Science and art combine for improved patient outcomes

February 7, 2015

New technology can help ophthalmologists care for their patients if they combine it with a personal touch, said Paul P. Lee, MD, JD, in the Shaffer-Hetherington-Hoskins Lecture during the Glaucoma 360 CME Symposium.

San Francisco-New technology can help ophthalmologists care for their patients if they combine it with a personal touch, said Paul P. Lee, MD, JD, in the Shaffer-Hetherington-Hoskins Lecture during the Glaucoma 360 CME Symposium.

“Wisdom comes from a combination, in one way of looking at the world, of combining the science that we have with the art of medicine,” said Dr. Lee, professor and chairman, Department of Ophthalmology, and director, W.K. Kellogg Eye Center, University of Michigan, Ann Arbor.

Listen as Paul Lee, MD, delivers the 2015 Shaffer-Hetherington-Hoskins Lecture on its entirety.

One lesson from science that ophthalmologists can apply is that early glaucoma entails no visual field loss. So ophthalmologists must assess the nerve and nerve fiber layer carefully.

In the European Optic Disc Assessment Trial, ophthalmologists from 11 European countries classified 40 healthy eyes and 48 glaucomatous eyes with varying severity on stereoscopic slides.

The ophthalmologists ranged in accuracy from 61% to 94%. The researchers concluded that common imaging devices outperform most clinicians.

“The reading centers are at least as good as the physicians,” Dr. Lee said. “Physicians tend to underestimate the severity of disease as compared with the reading centers.”

 

NEXT: Continued + Exclusive video of Dr. Lee

 

In an exclusive interview with Ophthalmology Times, Paul Lee, MD, JD, discusses his talk, 'Improving Patient Outcomes: Combining Science and Art," at Glaucoma 360.

 

Dr. Lee also urged his audience to look very closely at visual field changes.

He pointed out that Early Manifest Glaucoma Trial (EMGT) and Collaborative Initial Glaucoma Treatment Study (CIGTS) criteria both show more change than Advanced Glaucoma Intervention Study (AGIS) criteria for the same fields.

That makes sense because AGIS is intended for advanced glaucoma, “so to find the change it’s got to be a big change,” Dr. Lee said.

However, he cautioned practitioners to “use one method; don’t bounce back and forth.”

At the same time, changes in visual field should not govern a treatment plan. Instead, ophthalmologists should study and apply Bayes’ Theorem, a mathematical formula used for calculating conditional probabilities, he said.

One insight from the theorem is that one positive test result does not prove the presence of a disease.

“This is a really important concept for all of us,” Dr.
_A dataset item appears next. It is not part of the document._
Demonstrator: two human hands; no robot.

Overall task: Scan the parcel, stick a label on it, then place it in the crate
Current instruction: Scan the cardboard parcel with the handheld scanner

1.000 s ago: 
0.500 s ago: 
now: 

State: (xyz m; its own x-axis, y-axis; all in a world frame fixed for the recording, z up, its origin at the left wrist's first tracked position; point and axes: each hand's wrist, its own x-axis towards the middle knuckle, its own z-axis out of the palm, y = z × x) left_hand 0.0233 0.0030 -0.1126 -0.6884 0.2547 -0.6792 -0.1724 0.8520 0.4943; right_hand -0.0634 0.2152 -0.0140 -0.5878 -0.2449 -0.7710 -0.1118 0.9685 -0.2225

Lee said. “There have to be at least two independent pieces of evidence that someone is getting worse. Don’t overact and change something because today’s visual field is getting worse.”

Another way clinicians can measure the progression of a patient’s glaucoma is to look at test results over a long period. He urged the audience to go back to field tests from 5, 10, or even 15 years in the past.

 

Once you find that someone’s glaucoma is worsening, look for factors that could explain the change, Dr. Lee suggested.

Many surprising factors can increase pressure, including yoga positions in which the patient spends time upside down, sleep position, tight neckties, isometric exercises, the Valsalva maneuver, playing a wind instrument, periodic water spikes, blood loss, syphilis, methanol, and hypotension, he added.

“So many of our patients are being treated for hypertension,” Dr. Lee said. “Try to keep the pressure from getting too low.”

Finally, Dr. Lee urged his audience to address patients’ expectations.

“Do we take the time to really listen to the patients and hear what’s bothering them?” he asked.

In one survey, patients rated technical expertise as the fourth most important skill in a practitioner, after honesty, diagnosis and prognosis, and clear language.

After receiving a diagnosis of glaucoma, patients worry about blindness, even if they don’t express that fear, Dr. Lee said.

He suggested that physicians can respond by offering this assurance: “If you do a good job of taking care of yourself and working with your doctor, we have every confidence that you will not go blind by the time you pass.”

 

He also exhorted ophthalmologists to learn cultural sensitivity and to be aware of widespread illiteracy.

“Take the last year of school completed, and subtract five grade levels to get someone’s level of literacy,” he said. “We know that people with poor literacy have poorer adherence and poorer results.”

Conversations with patients can reveal early warning signs that they might be thinking of switching to another ophthalmologist, Dr. Lee said.

“All of us are here because we love to take care of individual patients, and by taking care of individual patients we can improve the health of our population,” he said.